__EXERCISE DESCRIPTION__
The reply should consist of one number, which is how many lines in the material below contain "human".

################

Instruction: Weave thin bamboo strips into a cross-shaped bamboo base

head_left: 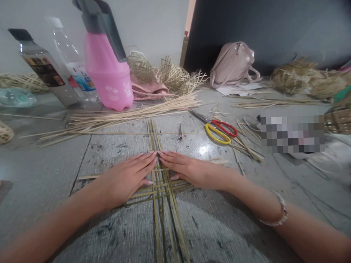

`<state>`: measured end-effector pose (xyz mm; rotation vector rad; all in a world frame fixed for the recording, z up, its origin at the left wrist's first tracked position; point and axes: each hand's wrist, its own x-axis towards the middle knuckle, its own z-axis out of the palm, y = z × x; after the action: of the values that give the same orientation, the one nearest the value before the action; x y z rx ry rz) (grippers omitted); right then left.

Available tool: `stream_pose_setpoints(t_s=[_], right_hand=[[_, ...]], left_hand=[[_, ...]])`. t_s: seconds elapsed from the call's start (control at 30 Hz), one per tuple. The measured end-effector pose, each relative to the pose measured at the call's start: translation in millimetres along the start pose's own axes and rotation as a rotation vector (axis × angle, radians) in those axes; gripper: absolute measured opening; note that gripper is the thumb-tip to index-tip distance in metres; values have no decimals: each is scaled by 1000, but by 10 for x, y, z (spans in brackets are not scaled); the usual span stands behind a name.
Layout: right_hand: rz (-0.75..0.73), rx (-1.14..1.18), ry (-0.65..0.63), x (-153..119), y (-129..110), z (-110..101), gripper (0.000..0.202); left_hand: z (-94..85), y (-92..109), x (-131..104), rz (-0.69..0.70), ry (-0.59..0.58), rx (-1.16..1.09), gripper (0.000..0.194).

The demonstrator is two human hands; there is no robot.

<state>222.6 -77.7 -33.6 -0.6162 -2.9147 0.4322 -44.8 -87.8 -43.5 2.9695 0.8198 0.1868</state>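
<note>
Several thin bamboo strips [166,216] run lengthwise away from me on the grey tabletop, crossed by several sideways strips [143,194] in an open weave. My left hand [131,175] lies flat over the left side of the crossing, fingers stretched out. From the other side, my right hand [188,167] rests flat in the same way, wearing a bracelet on its wrist. The fingertips of both hands meet at the far part of the weave. Part of the crossing is hidden under the palms and fingers.
Scissors [218,130] with red and yellow handles lie beyond my right hand, near a small pointed piece [180,132]. A bundle of pale strips [128,113] lies across the back. Behind it stand a pink spray bottle [108,76], plastic bottles [48,70], woven pieces [173,74] and a bag [233,62].
</note>
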Motion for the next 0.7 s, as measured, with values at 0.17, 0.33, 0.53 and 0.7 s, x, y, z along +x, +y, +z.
stream_pose_setpoints(t_s=[0.17, 0.33, 0.53, 0.7], right_hand=[[-23, 1, 30, -8, 9, 25, 49], [-7, 5, 63, -13, 16, 67, 46], [23, 29, 80, -13, 13, 100, 44], [40, 47, 107, -16, 4, 126, 47]], left_hand=[[34, -28, -10, 4, 32, -14, 52], [30, -39, -9, 12, 28, -18, 47], [23, -63, 7, 20, 13, -31, 45], [18, -72, 23, 6, 3, -45, 45]])
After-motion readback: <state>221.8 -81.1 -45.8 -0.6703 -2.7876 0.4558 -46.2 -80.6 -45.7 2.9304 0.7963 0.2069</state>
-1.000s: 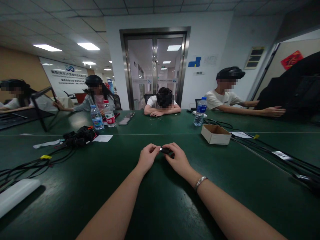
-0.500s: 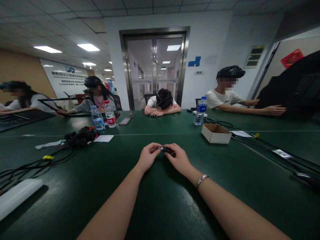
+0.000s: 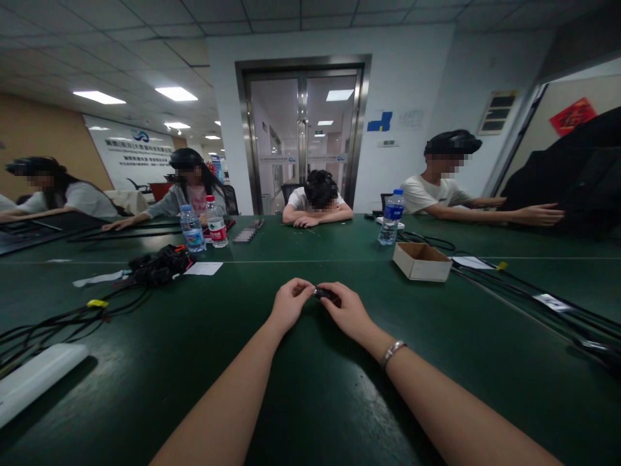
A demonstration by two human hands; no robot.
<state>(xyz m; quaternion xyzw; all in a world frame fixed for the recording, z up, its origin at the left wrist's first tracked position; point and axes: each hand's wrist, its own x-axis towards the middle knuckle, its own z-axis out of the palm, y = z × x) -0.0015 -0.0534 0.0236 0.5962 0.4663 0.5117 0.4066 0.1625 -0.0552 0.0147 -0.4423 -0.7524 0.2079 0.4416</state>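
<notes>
Between my two hands, just over the green table (image 3: pixel 310 388), is a small black object with a silvery end (image 3: pixel 322 294). Its exact kind I cannot make out. My left hand (image 3: pixel 289 304) is closed, with thumb and fingertips pinching the silvery left end. On the black right end my right hand (image 3: pixel 348 309) is also closed in a pinch, and its fingers hide part of the object. A silver bracelet (image 3: pixel 392 355) circles my right wrist.
Beyond my right hand stands an open cardboard box (image 3: pixel 421 264). Water bottles (image 3: pixel 391 219) stand farther back. Black cables (image 3: pixel 53 330) and a white power-bank-like block (image 3: pixel 41 382) lie at left. Several people sit around the table, one with head down on folded arms (image 3: pixel 317 217).
My hands keep their pinch on the small object, and its silvery end shows slightly less. Across the table, a person at left has lowered a black frame onto the tabletop.
</notes>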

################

__YOUR SOLUTION__
2